[SUPPLIED RECORDS]
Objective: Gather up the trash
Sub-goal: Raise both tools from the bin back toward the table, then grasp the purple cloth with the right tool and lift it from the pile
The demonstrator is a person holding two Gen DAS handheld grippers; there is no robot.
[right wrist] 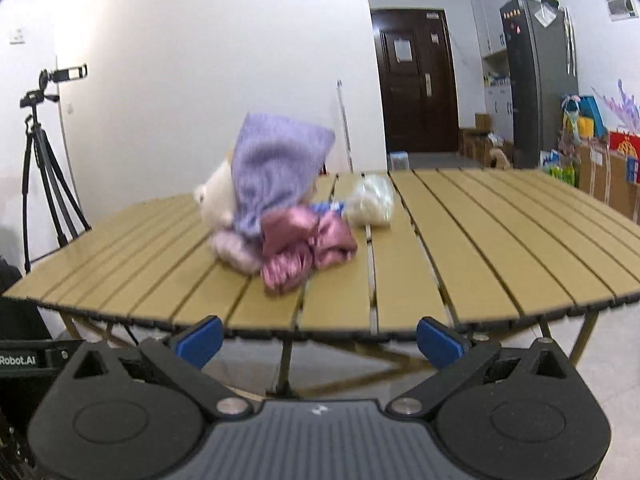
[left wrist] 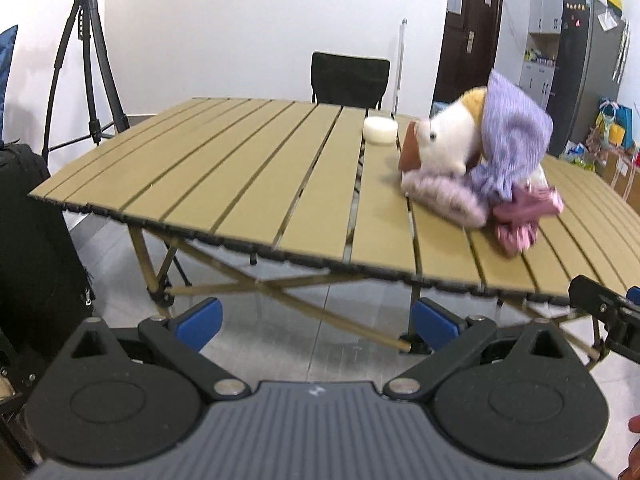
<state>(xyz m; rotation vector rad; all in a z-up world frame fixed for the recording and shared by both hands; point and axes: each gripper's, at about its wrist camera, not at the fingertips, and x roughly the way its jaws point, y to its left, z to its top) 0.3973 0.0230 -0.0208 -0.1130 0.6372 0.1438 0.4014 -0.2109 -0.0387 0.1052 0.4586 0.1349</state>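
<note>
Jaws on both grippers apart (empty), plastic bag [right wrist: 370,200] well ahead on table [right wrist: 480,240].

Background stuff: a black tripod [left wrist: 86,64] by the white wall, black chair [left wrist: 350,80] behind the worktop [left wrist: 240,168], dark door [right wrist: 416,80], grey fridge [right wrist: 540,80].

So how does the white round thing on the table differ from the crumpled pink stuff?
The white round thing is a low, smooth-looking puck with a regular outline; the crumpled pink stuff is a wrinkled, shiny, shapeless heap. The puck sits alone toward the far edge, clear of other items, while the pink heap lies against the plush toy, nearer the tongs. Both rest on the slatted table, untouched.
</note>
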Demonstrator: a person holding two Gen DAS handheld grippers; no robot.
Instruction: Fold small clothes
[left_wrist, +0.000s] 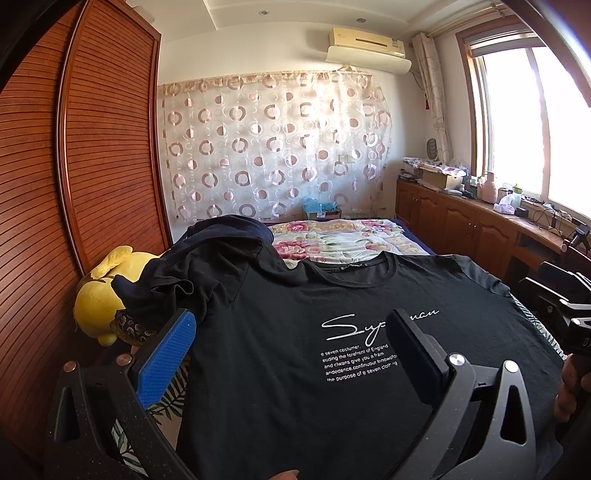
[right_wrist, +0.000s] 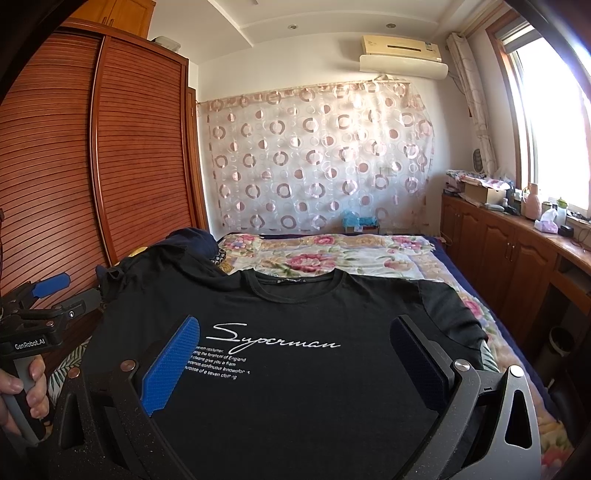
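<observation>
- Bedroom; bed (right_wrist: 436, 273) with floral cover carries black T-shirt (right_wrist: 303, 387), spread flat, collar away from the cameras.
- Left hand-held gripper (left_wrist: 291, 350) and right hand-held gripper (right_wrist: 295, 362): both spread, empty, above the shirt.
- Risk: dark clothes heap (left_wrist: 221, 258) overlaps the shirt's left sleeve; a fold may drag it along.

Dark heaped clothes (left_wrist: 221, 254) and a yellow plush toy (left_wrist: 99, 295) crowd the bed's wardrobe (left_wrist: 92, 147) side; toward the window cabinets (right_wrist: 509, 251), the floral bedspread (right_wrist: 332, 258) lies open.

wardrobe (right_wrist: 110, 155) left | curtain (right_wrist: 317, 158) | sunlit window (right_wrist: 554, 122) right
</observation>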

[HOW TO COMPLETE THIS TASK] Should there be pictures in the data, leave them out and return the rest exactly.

[EXERCISE RESPONSE]
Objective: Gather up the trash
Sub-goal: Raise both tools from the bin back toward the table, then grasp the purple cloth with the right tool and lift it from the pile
The demonstrator is a person holding two Gen DAS handheld grippers; there is no robot.
[right wrist] 
[left wrist] 
<state>(xyz m; rotation vector rad; all in a z-up world frame fixed for the recording and shared by both hands; point and axes: each gripper's, at about its wrist camera, not at the fingertips, and x roughly the way its jaws point, y to its left, z to its top) 0.3973 0.0230 -0.0208 -0.1130 0.6372 0.1438 0.4014 -0.2109 -0.0387 0.1052 0.4586 0.1349</state>
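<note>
Jaws on both grippers apart (empty), plastic bag [right wrist: 370,200] well ahead on table [right wrist: 480,240].

Background stuff: a black tripod [left wrist: 86,64] by the white wall, black chair [left wrist: 350,80] behind the worktop [left wrist: 240,168], dark door [right wrist: 416,80], grey fridge [right wrist: 540,80].

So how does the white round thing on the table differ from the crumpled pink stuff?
The white round thing is a low, smooth-looking puck with a regular outline; the crumpled pink stuff is a wrinkled, shiny, shapeless heap. The puck sits alone toward the far edge, clear of other items, while the pink heap lies against the plush toy, nearer the tongs. Both rest on the slatted table, untouched.
</note>
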Demonstrator: a person holding two Gen DAS handheld grippers; no robot.
Instruction: Fold small clothes
[left_wrist, +0.000s] 
[right_wrist, +0.000s] 
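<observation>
- Bedroom; bed (right_wrist: 436, 273) with floral cover carries black T-shirt (right_wrist: 303, 387), spread flat, collar away from the cameras.
- Left hand-held gripper (left_wrist: 291, 350) and right hand-held gripper (right_wrist: 295, 362): both spread, empty, above the shirt.
- Risk: dark clothes heap (left_wrist: 221, 258) overlaps the shirt's left sleeve; a fold may drag it along.

Dark heaped clothes (left_wrist: 221, 254) and a yellow plush toy (left_wrist: 99, 295) crowd the bed's wardrobe (left_wrist: 92, 147) side; toward the window cabinets (right_wrist: 509, 251), the floral bedspread (right_wrist: 332, 258) lies open.

wardrobe (right_wrist: 110, 155) left | curtain (right_wrist: 317, 158) | sunlit window (right_wrist: 554, 122) right
</observation>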

The answer has been fully written out.